Diterjemahkan dari bahasa Inggris ke bahasa Indonesia - www.onlinedoctranslator.

com

(Ma'arif, Agil & Widyowati, 2019) Farmasains : Jurnal Farmasi dan Ilmu Kesehatan 4(2), 7-10.

FARMASAINS: JURNAL FARMASI DAN ILMU KESEHATAN

Jilid 4, Nomor 2, 2019. p-ISSN : 2086-3373 | e-ISSN : 2620-987X https:
ejournal.umm.ac.id/index.php/farmasains

Artikel Penelitian

Isolasi senyawa terpenoid ekstrak n-heksana

Marsilea crenataPresl.
Burhan Ma'arif[1]*, Mangestuti Agil[2], Retno Widyowati[2]
1Jurusan Farmasi, Fakultas Kedokteran dan Ilmu Kesehatan, Universitas Islam Negeri Maulana Malik
Ibrahim, Malang, Indonesia.
2Jurusan Farmakognosi dan Fitokimia, Fakultas Farmasi, Universitas Airlangga, Surabaya,
Indonesia
*
Email: burhan.maarif@farmasi.uin-malang.ac.id Telepon : +62 813 3555 5725

INFORMASI ARTIKEL ABSTRAK

Sejarah Artikel Isolasi, identifikasi, dan penjelasan struktur senyawa terpenoid dari ekstrak
Diterima 21 Oktober 2019 n-heksanaMarsilea crenataPresl., telah dilakukan.

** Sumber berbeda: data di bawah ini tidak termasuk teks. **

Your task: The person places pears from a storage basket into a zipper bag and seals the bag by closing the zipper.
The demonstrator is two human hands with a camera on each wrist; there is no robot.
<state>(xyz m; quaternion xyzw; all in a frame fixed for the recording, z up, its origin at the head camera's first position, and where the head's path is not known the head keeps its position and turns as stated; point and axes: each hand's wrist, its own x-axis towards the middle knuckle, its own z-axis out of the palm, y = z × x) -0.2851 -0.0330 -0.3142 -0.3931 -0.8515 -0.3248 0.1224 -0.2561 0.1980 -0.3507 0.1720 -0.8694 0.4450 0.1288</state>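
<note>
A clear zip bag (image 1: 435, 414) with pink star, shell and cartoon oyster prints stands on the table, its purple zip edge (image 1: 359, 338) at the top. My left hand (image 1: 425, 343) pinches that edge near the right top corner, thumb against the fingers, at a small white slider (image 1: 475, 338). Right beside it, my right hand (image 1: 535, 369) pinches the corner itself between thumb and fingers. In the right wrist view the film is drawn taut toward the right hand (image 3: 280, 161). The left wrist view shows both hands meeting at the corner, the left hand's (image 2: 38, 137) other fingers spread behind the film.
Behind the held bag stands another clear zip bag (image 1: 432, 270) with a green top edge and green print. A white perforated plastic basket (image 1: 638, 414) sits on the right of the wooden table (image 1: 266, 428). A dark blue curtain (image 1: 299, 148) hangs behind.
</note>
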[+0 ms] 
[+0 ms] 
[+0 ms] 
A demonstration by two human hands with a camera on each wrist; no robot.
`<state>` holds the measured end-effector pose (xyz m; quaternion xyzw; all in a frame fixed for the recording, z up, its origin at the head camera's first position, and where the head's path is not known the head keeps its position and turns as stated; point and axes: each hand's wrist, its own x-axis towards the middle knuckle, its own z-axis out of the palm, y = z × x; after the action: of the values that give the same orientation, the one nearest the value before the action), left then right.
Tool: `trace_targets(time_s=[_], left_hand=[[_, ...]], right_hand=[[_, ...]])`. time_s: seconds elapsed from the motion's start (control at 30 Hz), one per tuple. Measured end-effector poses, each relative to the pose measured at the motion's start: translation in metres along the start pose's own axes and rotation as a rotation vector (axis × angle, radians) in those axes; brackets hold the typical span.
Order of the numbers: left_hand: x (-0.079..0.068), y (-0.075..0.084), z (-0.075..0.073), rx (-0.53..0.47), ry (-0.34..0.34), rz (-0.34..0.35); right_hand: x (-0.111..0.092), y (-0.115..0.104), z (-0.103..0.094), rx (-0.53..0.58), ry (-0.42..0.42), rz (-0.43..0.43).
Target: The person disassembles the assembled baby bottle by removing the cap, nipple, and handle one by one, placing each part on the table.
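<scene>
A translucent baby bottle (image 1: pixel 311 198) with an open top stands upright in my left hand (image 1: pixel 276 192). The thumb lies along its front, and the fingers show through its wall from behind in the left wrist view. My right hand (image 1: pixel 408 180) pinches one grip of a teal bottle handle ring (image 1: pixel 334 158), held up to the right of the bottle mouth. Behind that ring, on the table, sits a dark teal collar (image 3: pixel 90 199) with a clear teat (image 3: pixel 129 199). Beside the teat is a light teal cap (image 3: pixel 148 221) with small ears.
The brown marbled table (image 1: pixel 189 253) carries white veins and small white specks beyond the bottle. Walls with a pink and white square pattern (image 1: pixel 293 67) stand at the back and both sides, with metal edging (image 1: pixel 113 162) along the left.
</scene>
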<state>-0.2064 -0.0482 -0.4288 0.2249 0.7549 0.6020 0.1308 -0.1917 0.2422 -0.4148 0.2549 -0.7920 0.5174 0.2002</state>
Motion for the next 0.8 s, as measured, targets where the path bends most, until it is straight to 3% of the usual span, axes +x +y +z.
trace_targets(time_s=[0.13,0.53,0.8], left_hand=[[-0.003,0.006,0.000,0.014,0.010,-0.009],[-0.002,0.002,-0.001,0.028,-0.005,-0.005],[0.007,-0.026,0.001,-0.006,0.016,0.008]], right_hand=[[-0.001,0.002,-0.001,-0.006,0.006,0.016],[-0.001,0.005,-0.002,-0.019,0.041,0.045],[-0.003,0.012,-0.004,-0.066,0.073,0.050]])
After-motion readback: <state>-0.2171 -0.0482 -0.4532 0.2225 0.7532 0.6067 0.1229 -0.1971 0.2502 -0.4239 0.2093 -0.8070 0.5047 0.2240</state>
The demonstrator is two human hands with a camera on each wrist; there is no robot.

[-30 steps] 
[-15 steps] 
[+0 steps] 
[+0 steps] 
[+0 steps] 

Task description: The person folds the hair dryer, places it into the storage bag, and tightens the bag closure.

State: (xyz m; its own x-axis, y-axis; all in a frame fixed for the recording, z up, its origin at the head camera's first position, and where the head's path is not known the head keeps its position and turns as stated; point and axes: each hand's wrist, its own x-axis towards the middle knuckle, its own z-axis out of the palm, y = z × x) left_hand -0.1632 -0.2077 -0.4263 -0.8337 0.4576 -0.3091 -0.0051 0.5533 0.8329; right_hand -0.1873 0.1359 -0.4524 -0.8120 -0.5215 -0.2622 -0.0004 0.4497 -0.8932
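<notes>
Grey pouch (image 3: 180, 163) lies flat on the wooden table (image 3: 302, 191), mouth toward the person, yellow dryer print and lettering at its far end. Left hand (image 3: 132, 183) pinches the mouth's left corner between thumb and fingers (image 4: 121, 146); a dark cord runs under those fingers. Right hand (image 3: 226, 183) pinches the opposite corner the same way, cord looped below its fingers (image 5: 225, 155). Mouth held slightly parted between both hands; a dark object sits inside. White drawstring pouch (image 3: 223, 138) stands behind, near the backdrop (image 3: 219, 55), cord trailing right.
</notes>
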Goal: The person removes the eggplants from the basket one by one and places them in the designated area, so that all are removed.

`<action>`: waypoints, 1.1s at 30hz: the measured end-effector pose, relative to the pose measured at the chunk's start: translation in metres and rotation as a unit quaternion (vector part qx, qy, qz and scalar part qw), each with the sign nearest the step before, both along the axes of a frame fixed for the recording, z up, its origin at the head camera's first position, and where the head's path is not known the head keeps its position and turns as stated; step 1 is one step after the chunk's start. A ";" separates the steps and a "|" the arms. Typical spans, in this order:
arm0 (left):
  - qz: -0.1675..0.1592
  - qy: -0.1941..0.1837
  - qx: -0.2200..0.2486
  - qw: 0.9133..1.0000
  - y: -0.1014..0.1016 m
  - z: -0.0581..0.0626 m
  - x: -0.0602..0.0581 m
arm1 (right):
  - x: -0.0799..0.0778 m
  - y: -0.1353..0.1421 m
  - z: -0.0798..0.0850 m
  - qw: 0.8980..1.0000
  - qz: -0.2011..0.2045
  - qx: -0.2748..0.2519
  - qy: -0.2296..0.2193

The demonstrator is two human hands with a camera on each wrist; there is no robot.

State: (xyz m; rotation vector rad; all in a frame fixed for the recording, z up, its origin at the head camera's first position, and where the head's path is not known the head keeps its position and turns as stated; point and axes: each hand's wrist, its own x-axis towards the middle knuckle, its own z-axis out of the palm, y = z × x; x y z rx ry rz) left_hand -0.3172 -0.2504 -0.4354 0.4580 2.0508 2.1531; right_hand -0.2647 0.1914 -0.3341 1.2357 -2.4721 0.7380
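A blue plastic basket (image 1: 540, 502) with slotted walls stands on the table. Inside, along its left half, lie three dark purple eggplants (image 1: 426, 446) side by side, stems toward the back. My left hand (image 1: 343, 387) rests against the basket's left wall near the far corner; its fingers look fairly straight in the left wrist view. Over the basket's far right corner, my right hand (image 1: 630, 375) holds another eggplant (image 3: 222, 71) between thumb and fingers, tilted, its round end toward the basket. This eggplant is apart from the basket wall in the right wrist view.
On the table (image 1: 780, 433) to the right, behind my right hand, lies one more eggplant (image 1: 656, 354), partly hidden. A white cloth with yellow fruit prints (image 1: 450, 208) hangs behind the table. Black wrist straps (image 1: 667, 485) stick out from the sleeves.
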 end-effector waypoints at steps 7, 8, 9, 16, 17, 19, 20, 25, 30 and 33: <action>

Daun dariM. crenata
Revisi 27 Desember 2019 diekstraksi menggunakan pelarut n-heksana. Ekstrak kemudian dipisahkan
Diterima 5 Januari 2020 dengan kromatografi kolom vakum dan kromatografi kolom terbuka untuk
mendapatkan isolatnya. Selanjutnya isolat diidentifikasi dan dielusidasi
Kata kunci menggunakan UV-Vis, FT-IR,1H-NMR,13C-NMR, dan 2D-NMR (COSY, HMQC,
Marsilea crenataPresl. dan HMBC). Identifikasi dan penjelasan struktur yang diisolasi dari ekstrak
Isolasi n-heksanaM. crenatadaun menunjukkan isolat adalah triterpenoid
Senyawa Terpenoid pentasiklik.

doi
10.22219/farmasains.v4i2.10717

Bagaimana mengutip: Ma'arif, B., Mangestuti, A., & Widyowati, R. (2019). Isolasi senyawa terpenoid dari n-heksana
ekstrak dariMarsilea crenataPresl.Farmasiins : Jurnal Farmasi dan Ilmu Kesehatan, 4(2), 11-15. Doi:
https://doi.org/10.22219/farmasains.v4i2.10717.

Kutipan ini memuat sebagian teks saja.